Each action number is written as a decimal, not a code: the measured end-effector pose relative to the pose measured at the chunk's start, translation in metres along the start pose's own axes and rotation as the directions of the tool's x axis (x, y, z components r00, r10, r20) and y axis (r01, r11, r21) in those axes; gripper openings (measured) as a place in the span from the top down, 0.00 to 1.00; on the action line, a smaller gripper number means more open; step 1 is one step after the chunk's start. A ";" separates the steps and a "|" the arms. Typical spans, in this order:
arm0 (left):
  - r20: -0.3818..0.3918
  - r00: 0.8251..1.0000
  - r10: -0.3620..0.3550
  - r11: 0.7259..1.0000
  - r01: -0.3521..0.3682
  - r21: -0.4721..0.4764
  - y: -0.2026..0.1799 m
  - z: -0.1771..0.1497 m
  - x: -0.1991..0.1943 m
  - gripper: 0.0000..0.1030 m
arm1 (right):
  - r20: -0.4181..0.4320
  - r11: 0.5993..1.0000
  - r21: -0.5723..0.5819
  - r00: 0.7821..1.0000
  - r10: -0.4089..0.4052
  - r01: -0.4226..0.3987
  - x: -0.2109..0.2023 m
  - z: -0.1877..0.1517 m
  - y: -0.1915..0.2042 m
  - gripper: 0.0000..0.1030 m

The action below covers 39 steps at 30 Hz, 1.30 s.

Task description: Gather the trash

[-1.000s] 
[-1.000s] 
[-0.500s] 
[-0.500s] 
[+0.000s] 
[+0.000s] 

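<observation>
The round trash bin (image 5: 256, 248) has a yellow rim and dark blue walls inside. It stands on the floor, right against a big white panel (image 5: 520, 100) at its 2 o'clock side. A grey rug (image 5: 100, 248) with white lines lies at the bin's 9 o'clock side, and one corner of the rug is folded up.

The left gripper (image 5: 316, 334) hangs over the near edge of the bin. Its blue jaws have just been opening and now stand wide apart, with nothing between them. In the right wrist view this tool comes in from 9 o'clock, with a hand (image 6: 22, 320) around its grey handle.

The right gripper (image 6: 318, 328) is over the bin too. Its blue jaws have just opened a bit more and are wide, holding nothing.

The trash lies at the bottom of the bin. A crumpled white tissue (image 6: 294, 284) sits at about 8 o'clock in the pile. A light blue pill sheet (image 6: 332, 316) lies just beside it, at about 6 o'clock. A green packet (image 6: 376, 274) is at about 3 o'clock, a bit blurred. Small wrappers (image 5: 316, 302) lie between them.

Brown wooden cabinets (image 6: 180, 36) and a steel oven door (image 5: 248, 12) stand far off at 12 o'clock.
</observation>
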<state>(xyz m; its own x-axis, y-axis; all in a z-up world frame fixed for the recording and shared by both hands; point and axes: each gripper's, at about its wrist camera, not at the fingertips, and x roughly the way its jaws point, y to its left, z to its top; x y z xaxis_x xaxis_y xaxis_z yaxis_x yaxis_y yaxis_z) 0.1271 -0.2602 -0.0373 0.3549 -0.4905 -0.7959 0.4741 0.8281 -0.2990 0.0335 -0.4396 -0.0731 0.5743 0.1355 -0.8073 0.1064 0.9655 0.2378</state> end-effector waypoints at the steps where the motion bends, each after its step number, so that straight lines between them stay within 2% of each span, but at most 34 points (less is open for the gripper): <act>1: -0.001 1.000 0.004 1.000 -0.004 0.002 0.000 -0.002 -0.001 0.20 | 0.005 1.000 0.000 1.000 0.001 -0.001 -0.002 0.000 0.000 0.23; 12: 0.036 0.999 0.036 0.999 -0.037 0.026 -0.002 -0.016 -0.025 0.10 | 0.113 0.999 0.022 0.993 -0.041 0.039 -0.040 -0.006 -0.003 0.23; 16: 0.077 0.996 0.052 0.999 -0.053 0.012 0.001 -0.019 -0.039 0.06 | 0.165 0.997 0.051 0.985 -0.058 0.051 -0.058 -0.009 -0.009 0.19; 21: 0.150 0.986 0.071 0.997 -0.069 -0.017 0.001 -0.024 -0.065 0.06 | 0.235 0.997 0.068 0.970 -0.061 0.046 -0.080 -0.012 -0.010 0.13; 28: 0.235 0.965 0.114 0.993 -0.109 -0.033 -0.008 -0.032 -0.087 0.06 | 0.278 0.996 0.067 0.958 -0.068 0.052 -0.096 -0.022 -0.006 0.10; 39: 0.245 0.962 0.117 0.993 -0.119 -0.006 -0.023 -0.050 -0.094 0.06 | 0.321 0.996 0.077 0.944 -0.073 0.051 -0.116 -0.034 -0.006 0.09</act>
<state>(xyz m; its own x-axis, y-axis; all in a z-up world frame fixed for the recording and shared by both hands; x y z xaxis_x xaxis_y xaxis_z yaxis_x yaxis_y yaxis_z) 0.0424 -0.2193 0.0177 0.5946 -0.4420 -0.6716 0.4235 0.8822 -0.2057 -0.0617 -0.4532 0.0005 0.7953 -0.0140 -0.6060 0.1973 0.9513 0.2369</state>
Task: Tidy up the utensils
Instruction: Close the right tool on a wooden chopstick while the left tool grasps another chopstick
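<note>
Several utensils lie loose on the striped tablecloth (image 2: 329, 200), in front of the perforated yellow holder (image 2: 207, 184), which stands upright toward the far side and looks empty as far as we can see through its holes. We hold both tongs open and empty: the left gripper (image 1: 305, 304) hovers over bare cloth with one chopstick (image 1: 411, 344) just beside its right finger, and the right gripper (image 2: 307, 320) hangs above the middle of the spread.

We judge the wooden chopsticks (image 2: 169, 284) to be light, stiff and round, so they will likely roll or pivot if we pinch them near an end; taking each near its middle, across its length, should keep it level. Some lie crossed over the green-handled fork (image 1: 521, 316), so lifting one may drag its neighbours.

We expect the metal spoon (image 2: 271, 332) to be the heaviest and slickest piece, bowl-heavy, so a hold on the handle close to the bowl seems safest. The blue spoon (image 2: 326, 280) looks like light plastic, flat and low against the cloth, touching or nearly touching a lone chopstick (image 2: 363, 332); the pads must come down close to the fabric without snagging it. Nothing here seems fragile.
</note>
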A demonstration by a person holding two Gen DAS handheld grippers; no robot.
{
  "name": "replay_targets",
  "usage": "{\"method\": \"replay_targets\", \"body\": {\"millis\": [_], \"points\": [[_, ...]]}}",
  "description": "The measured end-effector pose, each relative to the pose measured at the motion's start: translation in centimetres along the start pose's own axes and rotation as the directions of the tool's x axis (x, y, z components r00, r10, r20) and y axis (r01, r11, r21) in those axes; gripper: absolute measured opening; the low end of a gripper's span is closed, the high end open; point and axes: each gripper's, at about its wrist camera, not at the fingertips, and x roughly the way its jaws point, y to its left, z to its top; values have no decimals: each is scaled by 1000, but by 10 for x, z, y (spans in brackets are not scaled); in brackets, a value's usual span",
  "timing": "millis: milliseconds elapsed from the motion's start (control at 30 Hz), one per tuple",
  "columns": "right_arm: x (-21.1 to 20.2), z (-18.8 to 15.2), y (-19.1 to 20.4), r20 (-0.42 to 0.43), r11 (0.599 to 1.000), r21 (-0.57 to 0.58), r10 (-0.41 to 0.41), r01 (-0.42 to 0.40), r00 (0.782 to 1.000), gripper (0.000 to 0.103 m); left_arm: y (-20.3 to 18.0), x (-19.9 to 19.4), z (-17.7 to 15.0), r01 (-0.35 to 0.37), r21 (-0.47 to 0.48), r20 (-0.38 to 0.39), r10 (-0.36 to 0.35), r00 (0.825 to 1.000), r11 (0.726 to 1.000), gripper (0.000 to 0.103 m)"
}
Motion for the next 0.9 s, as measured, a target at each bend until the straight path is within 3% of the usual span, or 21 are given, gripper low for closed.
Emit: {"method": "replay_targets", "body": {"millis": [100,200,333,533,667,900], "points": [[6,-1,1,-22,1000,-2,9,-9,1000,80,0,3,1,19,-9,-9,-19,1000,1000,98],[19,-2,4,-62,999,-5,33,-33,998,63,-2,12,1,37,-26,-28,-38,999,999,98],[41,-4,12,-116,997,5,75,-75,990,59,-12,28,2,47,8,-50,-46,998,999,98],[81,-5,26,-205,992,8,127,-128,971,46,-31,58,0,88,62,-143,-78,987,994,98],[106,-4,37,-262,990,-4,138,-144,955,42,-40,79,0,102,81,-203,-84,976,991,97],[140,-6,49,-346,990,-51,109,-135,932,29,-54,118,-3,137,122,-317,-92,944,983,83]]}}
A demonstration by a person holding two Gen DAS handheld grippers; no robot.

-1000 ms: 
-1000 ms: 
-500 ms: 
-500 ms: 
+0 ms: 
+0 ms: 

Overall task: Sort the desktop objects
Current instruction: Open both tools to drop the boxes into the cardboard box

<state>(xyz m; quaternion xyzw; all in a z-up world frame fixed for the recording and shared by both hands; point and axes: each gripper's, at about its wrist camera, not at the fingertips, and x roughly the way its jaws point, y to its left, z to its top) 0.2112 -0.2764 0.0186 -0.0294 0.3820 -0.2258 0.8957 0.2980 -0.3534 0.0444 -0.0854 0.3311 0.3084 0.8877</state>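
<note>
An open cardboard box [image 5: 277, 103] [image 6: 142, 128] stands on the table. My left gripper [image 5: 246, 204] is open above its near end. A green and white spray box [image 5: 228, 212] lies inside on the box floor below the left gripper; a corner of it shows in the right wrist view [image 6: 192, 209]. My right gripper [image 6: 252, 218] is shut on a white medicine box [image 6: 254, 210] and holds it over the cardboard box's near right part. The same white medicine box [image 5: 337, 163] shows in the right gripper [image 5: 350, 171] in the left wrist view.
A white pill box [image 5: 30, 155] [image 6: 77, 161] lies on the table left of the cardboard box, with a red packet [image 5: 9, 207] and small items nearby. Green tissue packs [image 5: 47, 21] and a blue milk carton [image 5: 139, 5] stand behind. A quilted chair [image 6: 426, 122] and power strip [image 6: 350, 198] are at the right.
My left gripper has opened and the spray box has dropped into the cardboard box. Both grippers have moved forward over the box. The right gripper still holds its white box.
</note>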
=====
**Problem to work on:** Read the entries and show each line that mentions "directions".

**Your response:**
Each action number is written as a decimal, not a code: the measured end-effector pose relative to the pose measured at the chunk's start, translation in metres along the start pose's own axes and rotation as the directions of the tool's x axis (x, y, z components r00, r10, r20) and y axis (r01, r11, r21) in those axes; gripper openings (measured) as a place in the span from the top down, 0.00 to 1.00; on the action line, a smaller gripper number means more open; step 1 is one step after the chunk's start. A ";" separates the steps and a "|" the arms. Typical spans, in this order:
  "description": "The measured end-effector pose, each relative to the pose measured at the motion's start: translation in centimetres along the start pose's own axes and rotation as the directions of the tool's x axis (x, y, z components r00, r10, r20) and y axis (r01, r11, r21) in those axes; gripper: absolute measured opening; the low end of a gripper's span is closed, the high end open; point and axes: each gripper's, at about its wrist camera, not at the fingertips, and x roughly the way its jaws point, y to its left, z to its top; values have no decimals: each is scaled by 1000, but by 10 for x, z, y (spans in brackets are not scaled); in brackets, a value's usual span",

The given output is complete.